As exciting as that sounds, we just can’t see how a VR headset will make us more productive when typing an email or editing a macro in a spreadsheet, tasks which aren’t going to go away in the near future. It looks like there’ll be plenty of room in this future for Windows 10 after all.
Five features we want to see in Windows 9
Windows 9 may or may not arrive in 2015, but whatever does eventually emerge from Microsoft will need to address some key areas.
1 Price. Does it still make sense for users to buy Windows outright every few years? There’s an argument that Microsoft should simply make its next OS freely available.
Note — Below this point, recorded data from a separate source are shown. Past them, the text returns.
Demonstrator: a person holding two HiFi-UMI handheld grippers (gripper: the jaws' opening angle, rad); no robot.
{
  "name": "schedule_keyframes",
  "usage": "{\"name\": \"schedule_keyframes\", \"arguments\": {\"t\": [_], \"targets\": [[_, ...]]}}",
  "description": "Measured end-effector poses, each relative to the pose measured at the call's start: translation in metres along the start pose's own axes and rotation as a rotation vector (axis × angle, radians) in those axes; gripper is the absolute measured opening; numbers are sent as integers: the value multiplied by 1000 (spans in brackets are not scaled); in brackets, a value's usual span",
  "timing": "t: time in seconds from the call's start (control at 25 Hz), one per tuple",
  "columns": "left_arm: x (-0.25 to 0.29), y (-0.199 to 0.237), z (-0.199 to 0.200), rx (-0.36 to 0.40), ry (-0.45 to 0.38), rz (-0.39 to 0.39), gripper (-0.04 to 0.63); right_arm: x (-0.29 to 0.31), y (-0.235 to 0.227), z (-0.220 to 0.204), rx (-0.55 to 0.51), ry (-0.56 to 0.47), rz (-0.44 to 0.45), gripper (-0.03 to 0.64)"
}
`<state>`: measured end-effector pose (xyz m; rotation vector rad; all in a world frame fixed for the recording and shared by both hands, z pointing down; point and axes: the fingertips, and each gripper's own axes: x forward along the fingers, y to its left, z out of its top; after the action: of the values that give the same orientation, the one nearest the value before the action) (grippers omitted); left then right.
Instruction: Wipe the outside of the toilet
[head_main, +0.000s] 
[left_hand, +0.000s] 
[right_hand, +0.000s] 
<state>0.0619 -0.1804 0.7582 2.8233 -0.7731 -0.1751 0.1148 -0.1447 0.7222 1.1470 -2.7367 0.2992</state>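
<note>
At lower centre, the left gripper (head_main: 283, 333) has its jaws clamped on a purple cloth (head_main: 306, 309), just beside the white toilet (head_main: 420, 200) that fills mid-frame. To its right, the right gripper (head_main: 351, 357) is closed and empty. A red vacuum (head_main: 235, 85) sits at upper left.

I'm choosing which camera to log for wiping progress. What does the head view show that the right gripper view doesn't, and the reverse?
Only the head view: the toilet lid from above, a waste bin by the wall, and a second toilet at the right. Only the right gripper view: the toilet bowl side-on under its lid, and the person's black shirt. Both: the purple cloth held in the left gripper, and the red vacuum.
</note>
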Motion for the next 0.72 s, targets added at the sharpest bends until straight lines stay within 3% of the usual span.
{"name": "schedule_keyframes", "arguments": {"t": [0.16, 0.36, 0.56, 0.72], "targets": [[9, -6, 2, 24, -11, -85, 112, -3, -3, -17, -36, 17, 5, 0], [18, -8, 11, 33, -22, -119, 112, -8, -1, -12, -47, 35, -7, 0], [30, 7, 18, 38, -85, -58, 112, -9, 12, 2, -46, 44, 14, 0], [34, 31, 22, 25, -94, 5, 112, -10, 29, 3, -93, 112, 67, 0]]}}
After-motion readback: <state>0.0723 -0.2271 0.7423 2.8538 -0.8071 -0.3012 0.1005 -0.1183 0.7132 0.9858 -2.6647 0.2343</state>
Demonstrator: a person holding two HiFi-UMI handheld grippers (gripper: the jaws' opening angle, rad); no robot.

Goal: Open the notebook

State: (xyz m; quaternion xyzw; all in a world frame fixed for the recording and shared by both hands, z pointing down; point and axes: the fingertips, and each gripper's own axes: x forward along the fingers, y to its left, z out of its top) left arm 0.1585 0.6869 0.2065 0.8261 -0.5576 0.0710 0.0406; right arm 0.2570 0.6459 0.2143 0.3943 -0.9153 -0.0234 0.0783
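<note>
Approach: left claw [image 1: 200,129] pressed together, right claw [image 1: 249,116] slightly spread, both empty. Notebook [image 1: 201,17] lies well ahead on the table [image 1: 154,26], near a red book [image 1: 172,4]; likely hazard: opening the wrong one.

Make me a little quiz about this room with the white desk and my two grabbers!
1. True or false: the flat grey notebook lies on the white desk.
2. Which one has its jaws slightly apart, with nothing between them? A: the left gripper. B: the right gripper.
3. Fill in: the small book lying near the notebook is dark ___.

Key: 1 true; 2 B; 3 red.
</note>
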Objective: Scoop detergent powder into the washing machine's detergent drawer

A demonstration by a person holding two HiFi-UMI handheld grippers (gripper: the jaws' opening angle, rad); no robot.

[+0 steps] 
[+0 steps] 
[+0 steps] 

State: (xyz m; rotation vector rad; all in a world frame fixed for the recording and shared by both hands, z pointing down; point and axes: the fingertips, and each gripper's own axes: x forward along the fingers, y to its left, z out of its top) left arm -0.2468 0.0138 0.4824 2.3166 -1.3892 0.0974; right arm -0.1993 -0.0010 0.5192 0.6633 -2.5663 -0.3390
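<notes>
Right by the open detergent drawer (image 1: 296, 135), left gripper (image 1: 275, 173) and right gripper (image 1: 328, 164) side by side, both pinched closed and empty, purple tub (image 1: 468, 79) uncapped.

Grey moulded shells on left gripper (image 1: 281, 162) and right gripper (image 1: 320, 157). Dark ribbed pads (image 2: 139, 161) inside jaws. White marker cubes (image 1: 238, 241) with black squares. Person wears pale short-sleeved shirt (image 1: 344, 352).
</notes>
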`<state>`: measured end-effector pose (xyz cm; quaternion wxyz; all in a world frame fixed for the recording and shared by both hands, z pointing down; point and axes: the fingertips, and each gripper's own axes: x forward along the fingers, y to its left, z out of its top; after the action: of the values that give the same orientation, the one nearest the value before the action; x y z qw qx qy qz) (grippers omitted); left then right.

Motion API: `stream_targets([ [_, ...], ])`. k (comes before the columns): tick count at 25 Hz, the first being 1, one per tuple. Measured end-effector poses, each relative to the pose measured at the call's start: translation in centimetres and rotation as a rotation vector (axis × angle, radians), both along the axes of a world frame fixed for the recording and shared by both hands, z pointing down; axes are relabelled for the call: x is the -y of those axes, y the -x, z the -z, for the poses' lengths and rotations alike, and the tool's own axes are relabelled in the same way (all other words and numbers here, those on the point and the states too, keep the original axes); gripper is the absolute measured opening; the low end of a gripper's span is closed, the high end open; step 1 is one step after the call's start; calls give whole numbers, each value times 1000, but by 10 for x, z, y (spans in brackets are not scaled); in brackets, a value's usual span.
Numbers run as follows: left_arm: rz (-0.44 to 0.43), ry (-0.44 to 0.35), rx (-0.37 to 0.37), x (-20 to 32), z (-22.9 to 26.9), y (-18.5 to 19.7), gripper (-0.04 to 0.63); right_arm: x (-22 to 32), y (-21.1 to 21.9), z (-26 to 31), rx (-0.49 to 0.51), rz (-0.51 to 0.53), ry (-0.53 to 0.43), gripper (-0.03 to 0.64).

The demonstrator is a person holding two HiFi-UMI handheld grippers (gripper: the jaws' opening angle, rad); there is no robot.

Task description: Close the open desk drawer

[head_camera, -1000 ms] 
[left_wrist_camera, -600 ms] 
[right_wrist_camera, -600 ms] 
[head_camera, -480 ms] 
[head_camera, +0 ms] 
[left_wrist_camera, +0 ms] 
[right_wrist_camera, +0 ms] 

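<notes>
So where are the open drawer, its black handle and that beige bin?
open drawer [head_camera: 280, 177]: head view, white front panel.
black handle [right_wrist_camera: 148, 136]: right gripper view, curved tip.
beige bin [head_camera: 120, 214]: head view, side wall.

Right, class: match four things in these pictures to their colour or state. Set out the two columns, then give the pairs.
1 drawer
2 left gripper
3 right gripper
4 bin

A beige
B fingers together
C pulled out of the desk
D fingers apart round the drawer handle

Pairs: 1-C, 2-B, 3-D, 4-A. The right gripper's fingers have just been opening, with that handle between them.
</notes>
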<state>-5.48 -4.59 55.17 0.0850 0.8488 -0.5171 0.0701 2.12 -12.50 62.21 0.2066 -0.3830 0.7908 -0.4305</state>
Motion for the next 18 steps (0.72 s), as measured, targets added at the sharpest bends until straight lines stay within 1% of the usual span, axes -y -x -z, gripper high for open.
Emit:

A more likely scenario is a switch to offering updates as an ongoing subscription service, as has been done with Office 365.
2. Focus on business. Such a change will perhaps be more palatable to businesses, which is another area that needs a lot of attention. If consumers struggled with the learning curve of Windows 8, that impact on productivity is magnified across a workforce. A stripped down Windows 9 for business is vital – particularly with companies clinging on to the now-defunct Windows XP.
3. Voice recognition. Microsoft unveiled the new personal assistant- Cortana - for Windows Phone 8.1, and Xbox One users can talk to their Kinect sensors. So how about full voice integration with Windows 9? All laptops have microphones these days, and we actually like the idea of donning a headset and – being very optimistic here – using normal language to perform everyday asks.
4. Virtual desktops. Other long-awaited revisions would be welcome, including Linux-style virtual desktops, something you can do only with third-party software such as Dexpot.
5. Better awareness. We also want an overhaul of when and how Windows Update does its business and the ability to tell Windows it’s installed on an SSD, so it can default non-vital files and applications to a larger data drive.